Berlin (epd) Die speziellen Bedürfnisse nach Deutschland geflüchteter Kinder werden einer Studie zufolge nur unzureichend berücksichtigt. Besonders die individuellen Belange begleiteter Flüchtlingskinder werden oftmals denen ihrer Familien untergeordnet, wie aus einer am Freitag in Berlin vorgestellten Erhebung des Kinderhilfswerks World Vision Deutschland hervorgeht. Laut dem Vorstandvorsitzenden Christoph Waffenschmidt ist es daher entscheidend, die Flüchtlingskinder selbst zu Wort kommen zu lassen. Schließlich sollten sie als Chance sowohl für die deutsche Gesellschaft, aber auch für ihre Heimatländer gesehen werden.
Schule als zentraler Erfahrungsort
Dazu hat World Vision Deutschland eine qualitative Studie mit Flüchtlingskindern erstellt. Die Erhebung trägt den Titel "Angekommen in Deutschland - wenn geflüchtete Kinder erzählen". Insgesamt wurden neun geflüchtete Kinder im Alter zwischen 10 und 13 Jahren unter anderem zu ihren Fluchtgründen sowie zu ihren Erwartungen an Deutschland befragt.
Die Kinder stammten aus sechs verschiedenen Ländern, manche hatten nur einen Duldungsstatus, andere bereits eine dauerhafte Aufenthaltsgenehmigung. Unterstützt wurde die Studie von der Goethe-Universität Frankfurt, dem Universitätsklinikum Hamburg-Eppendorf, der Hoffnungsträger-Stiftung und der Stiftung "Children for Tomorrow".
Der Studie zufolge stellen besonders die sozialen Netzwerke der Kinder, also sowohl zu ihren Familien als auch zu Freunden, ein wichtiges Kriterium für ihr Wohlergehen da. Zudem hätten viele Kinder die Schule als einen zentralen Erfahrungsort in ihrem Leben dargestellt. Dabei hätten besonders die Themen Bildung und Sprache eine wichtige Rolle gespielt. Generell wiesen die Kinder laut Studie einen sehr großen Willen zum Lernen auf.
Auch die Aspekte Sicherheit und Schutz sind der Erhebung zufolge entscheidend für das subjektive Wohlbefinden und eine gute Entwicklung der Mädchen und Jungen. Einige der Kinder hätten sehr eindrückliche und zum Teil auch traumatische Erlebnisse geschildert, sagte Studienleiterin Katharina Gerarts.

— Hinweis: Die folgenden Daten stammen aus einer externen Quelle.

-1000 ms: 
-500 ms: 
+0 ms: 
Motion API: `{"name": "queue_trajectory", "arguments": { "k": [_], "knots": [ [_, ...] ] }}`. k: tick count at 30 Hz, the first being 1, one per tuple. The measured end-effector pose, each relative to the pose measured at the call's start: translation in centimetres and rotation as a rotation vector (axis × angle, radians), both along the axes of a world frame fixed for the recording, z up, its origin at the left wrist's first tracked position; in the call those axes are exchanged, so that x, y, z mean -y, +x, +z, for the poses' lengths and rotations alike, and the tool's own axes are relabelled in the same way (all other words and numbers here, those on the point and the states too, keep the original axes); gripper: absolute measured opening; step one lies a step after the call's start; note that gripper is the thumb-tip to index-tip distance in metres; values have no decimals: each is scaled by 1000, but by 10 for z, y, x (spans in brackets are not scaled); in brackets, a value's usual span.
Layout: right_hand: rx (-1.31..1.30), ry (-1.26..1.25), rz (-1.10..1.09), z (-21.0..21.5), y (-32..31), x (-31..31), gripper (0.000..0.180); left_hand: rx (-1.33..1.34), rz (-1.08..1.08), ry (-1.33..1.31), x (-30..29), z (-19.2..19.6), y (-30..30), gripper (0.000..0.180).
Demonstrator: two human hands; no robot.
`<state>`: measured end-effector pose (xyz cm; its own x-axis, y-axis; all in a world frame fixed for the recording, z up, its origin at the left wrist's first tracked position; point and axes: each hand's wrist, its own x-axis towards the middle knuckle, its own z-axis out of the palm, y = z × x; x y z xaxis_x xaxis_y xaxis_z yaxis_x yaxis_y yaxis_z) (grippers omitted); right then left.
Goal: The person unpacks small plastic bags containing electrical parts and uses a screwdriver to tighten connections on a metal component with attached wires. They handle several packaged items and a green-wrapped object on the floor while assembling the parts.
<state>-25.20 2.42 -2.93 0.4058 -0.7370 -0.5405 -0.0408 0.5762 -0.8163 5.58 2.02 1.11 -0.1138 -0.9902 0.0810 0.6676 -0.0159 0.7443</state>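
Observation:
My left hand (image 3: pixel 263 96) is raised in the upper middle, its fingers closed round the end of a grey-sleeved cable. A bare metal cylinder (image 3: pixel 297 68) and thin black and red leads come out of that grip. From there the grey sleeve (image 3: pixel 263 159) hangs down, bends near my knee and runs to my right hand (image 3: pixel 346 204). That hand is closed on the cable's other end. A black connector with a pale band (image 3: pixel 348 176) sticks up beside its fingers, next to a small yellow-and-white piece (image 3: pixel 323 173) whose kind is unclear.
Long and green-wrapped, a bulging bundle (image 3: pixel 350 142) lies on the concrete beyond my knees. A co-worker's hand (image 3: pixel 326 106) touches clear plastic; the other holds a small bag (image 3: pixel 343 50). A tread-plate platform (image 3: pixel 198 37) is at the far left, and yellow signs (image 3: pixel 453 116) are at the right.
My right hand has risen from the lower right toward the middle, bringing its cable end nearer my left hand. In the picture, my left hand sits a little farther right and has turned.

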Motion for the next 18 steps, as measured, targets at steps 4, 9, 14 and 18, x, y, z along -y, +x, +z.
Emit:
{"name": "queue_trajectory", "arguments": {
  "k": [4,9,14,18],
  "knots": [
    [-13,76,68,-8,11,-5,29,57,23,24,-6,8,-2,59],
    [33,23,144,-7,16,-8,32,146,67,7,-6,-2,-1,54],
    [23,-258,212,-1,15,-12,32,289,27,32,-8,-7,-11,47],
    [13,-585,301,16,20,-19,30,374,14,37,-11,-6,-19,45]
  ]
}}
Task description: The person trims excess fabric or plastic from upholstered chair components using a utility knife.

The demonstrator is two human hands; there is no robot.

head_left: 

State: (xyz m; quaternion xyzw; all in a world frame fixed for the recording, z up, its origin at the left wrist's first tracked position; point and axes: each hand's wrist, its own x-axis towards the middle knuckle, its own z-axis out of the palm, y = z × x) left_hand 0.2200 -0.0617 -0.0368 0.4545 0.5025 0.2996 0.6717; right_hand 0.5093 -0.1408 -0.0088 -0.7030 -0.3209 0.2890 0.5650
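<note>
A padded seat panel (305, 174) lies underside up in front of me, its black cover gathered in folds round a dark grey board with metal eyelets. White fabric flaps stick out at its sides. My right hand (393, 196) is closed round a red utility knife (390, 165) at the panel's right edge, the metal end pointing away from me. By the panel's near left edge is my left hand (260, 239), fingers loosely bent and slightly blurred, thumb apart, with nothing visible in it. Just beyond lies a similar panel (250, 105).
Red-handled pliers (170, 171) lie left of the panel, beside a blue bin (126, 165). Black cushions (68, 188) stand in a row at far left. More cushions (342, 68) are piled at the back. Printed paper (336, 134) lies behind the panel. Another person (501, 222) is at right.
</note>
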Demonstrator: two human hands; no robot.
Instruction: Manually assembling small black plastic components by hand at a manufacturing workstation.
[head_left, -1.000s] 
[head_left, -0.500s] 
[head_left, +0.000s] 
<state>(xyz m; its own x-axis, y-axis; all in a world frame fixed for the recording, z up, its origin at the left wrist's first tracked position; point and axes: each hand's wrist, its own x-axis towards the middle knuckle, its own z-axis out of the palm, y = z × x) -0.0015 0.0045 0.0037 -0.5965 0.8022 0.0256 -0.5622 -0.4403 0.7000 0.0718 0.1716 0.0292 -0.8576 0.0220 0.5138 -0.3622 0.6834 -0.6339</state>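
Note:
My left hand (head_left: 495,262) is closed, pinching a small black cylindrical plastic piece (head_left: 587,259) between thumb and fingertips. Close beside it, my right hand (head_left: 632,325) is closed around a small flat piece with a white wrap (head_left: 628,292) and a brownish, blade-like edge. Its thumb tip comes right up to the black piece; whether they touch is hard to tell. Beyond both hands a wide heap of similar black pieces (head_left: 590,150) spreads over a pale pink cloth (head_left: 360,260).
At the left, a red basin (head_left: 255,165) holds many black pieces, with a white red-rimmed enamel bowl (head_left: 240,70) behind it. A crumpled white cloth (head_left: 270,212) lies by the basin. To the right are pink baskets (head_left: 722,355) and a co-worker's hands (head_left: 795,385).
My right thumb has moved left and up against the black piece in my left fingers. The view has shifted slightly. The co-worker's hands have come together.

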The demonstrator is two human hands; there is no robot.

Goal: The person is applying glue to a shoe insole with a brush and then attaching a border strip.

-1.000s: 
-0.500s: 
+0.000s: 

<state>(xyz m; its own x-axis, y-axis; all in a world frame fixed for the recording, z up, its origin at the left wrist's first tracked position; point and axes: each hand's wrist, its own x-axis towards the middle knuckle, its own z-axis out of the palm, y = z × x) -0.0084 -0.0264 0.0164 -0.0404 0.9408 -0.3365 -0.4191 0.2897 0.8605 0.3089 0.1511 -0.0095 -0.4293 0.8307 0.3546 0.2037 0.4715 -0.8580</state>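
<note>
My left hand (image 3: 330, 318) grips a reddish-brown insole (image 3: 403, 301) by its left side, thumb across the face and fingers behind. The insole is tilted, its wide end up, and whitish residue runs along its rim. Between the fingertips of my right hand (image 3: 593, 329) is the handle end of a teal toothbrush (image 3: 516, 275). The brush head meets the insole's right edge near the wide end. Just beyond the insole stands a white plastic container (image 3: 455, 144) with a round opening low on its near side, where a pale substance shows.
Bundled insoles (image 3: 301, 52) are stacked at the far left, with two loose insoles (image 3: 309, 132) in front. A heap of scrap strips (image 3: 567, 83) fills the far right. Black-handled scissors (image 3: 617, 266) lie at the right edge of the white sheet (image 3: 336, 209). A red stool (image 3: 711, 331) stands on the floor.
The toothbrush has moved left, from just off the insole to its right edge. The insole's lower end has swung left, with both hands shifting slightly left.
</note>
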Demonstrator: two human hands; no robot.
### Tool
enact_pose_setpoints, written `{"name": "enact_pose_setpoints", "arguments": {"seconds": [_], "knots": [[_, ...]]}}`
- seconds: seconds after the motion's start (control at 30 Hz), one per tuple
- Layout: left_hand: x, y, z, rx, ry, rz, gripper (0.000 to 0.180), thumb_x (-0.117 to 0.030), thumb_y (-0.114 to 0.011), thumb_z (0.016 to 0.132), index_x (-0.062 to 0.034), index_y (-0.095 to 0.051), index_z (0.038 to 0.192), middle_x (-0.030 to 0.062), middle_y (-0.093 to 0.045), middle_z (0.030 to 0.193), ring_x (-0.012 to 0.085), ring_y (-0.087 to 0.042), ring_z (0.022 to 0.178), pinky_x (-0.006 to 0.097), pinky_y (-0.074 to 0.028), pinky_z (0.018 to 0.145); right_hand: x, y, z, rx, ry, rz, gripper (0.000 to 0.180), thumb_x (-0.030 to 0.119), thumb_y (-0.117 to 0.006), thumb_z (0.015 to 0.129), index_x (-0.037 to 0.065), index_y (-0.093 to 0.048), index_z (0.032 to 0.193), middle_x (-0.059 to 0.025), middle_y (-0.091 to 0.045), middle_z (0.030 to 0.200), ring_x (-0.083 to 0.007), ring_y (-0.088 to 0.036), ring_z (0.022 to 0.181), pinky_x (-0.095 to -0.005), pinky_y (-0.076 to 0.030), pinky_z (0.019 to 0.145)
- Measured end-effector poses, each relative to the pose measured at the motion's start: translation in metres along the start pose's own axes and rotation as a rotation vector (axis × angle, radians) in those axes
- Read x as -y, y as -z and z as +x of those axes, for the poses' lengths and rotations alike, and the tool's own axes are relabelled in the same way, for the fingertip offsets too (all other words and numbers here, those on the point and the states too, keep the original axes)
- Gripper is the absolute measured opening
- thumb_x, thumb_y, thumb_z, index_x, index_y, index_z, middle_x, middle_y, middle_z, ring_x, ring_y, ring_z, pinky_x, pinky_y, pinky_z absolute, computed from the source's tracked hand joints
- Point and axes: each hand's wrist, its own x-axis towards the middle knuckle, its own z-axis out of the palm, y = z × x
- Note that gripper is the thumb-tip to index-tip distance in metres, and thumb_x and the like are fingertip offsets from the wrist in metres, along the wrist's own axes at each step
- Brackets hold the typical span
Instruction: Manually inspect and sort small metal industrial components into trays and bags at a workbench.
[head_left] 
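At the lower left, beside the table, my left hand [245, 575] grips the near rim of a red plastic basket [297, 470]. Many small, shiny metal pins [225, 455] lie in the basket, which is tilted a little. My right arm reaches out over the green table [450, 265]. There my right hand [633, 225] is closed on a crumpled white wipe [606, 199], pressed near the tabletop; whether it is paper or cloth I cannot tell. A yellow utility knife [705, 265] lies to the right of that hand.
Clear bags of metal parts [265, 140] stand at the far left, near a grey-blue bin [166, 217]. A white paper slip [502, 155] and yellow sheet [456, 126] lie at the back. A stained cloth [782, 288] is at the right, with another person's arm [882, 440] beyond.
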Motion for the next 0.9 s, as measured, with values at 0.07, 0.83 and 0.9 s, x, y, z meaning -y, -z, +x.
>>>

Entsprechend müssten den Kindern von Beginn an psychotherapeutische Beratungsangebote zur Verfügung gestellt werden.
Aktive Familienzusammenführung
Laut Sabine Andresen, Mitverfasserin der Studie, stehen in der öffentlichen Debatte über den Umgang mit Flüchtlingskindern bisher die Themen Traumatisierung und Sprache als Mittel zur Integration im Fokus. Diese Dimensionen seien zwar wichtig, aber nicht ausreichend, um klären zu können, wie die Kinder an der Gesellschaft teilhaben könnten. Generell gebe es bislang keine Daten zu den Erfahrungen der Flüchtlingskinder, kritisierte die Professorin an der Frankfurter Goethe-Universität. Dies müsse sich ändern.
Auf Grundlage der Studienergebnisse leitete World Vision Deutschland politische Handlungsempfehlungen ab: Demnach müssten Familienzusammenführungen unterstützt und aktiv gefördert werden. Auch die Standards in den Flüchtlingsunterkünften sollten kindgerecht gestaltet werden. Dazu bedürfe es etwa sicherer Wohn-, Spiel- und Aufenthaltsräume. Zudem müssten die Haupt- und Ehrenamtlichen speziell für die Belange der Kinder geschult werden.